あの方は、まだ…。あの方とは私がピンチの時にいつも助けに来てくれる騎士様です。
騎士様の正体は私にも分かりません。でも、騎士様がいつも私のことを助けに来てくれるのはどうしてなのか、あまりわかりませんが、きっと私と騎士様は何処かであって関わったことがあると言うことなのかもしれません。
でも、今は私が危機的状況なのに助けが来ない…。本当は助けて欲しいのに…。
「残念だな! 誰も助けには来ん! お前はこの俺が犯ってやる」
「やめて、やめて!」
「ハハハッ! その可愛らしい表情、目つき、最高だ!! この俺の者になれ!!」
「嫌ー!!」
私が目をつぶり悲鳴をあげた時でした。モンスターの背後から金属音が聞こえ、モンスターをきり裂きました。
「!?」
私が目を開けると騎士様が私をお姫様抱っこで抱えておりました。
「すまない、助けるのが遅れてしまった」
「騎士様、良かった」
私は安心しました。騎士様が助けに来てくれたようです。
「貴様!! 良くもやってくれたな!! 絶対に許さん!!」
「フン。お前、こんなか弱い女の子傷つけて楽しいか?」
「うるさい!! 貴様はこの俺が殺してやる!!」
「一瞬で勝負がつくと思うがな」
モンスターが騎士様に飛びかかり、巨大な棍棒で騎士様めがけてきました。
騎士様は私をそっと地面に降ろして、剣でモンスターの棍棒を軽く受け止めました。
「残念だが、勝負ありだな」
騎士様が光輝きました。そしてモンスターを光に包み一瞬にして消滅させました。
うわああああああーっ。
モンスターの断末魔がこだましました。今のはいったい!!…。私は何がなんだか分からないまま、その場をみていました。

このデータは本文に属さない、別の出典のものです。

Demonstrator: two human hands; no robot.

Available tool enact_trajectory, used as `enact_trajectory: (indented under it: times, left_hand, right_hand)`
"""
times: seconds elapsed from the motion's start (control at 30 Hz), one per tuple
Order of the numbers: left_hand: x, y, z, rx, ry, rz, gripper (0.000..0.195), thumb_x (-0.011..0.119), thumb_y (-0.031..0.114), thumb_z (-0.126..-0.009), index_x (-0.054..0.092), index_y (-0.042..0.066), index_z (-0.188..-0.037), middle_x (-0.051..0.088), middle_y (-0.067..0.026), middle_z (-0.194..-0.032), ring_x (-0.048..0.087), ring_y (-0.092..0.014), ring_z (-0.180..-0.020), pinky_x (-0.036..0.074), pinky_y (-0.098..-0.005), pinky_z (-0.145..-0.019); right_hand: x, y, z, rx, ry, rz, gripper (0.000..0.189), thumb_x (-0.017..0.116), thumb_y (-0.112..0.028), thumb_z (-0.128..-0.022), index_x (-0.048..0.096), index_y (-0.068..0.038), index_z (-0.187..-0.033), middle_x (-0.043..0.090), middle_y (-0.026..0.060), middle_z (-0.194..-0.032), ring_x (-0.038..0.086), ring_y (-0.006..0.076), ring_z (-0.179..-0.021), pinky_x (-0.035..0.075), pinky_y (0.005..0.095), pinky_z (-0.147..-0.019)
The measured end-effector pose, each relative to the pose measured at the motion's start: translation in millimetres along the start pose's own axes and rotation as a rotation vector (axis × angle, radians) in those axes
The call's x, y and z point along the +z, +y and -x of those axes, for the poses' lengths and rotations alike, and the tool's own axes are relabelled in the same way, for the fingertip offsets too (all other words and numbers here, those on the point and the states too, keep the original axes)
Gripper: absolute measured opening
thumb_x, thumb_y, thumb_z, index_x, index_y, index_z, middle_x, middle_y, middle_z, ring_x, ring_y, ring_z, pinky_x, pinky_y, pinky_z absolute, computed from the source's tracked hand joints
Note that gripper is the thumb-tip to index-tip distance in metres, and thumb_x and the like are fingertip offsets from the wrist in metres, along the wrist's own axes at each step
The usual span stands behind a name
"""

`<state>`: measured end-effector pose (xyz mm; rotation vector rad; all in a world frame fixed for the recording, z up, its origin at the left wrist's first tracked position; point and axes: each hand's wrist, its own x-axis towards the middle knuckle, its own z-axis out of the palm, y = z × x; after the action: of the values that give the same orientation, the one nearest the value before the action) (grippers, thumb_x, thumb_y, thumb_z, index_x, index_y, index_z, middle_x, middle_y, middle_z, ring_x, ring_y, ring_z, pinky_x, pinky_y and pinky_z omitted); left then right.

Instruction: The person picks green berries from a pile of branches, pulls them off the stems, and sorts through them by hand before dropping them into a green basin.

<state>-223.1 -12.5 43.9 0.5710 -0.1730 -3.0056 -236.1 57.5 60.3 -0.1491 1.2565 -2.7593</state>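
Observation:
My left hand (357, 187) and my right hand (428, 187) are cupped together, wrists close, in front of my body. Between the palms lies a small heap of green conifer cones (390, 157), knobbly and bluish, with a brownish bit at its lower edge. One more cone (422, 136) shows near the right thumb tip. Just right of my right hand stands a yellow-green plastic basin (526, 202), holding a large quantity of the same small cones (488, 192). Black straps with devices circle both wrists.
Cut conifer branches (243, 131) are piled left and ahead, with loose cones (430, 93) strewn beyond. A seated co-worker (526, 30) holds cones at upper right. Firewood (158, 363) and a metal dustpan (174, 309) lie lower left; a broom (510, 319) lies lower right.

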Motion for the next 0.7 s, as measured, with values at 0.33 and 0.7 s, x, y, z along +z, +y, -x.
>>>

「騎士様、いつも本当にありがとうございます。助けていただいて」
「礼には及ばん。いつものことだ」
「騎士様、あなたはいったい誰なんですか!? 教えて下さい!」
「すまない、教えられない」
「どうしてですか? 私、あなたにどれほど助けられているか? 感謝しても、しきれないくらい助けていただいています。だから、あなたに感謝したいから、素顔を見せて…。お願い」
「それは出来ない。本当に申し訳ない」
「どうしてですか? どうして…。私、あなたに恋までしてしまっているのに!…そんなに私に素顔を見せれませんか!?」
「…」
「騎士様、お願い!!…お願い!!…本当にお願いします、騎士様。あなたの素顔、見せて下さい!」
「そんなにみたいの…この僕の素顔…」
「えっ?」
僕?…まさか…この口調…。私には身に覚えがありました。まさか…まさかあなたは…。
私がそう思った時、騎士様がゆっくりと頭に装着しているアーマーを外します。
私は驚きました。外された騎士様の素顔…何と私がずっと思いを寄せていたあの人でした。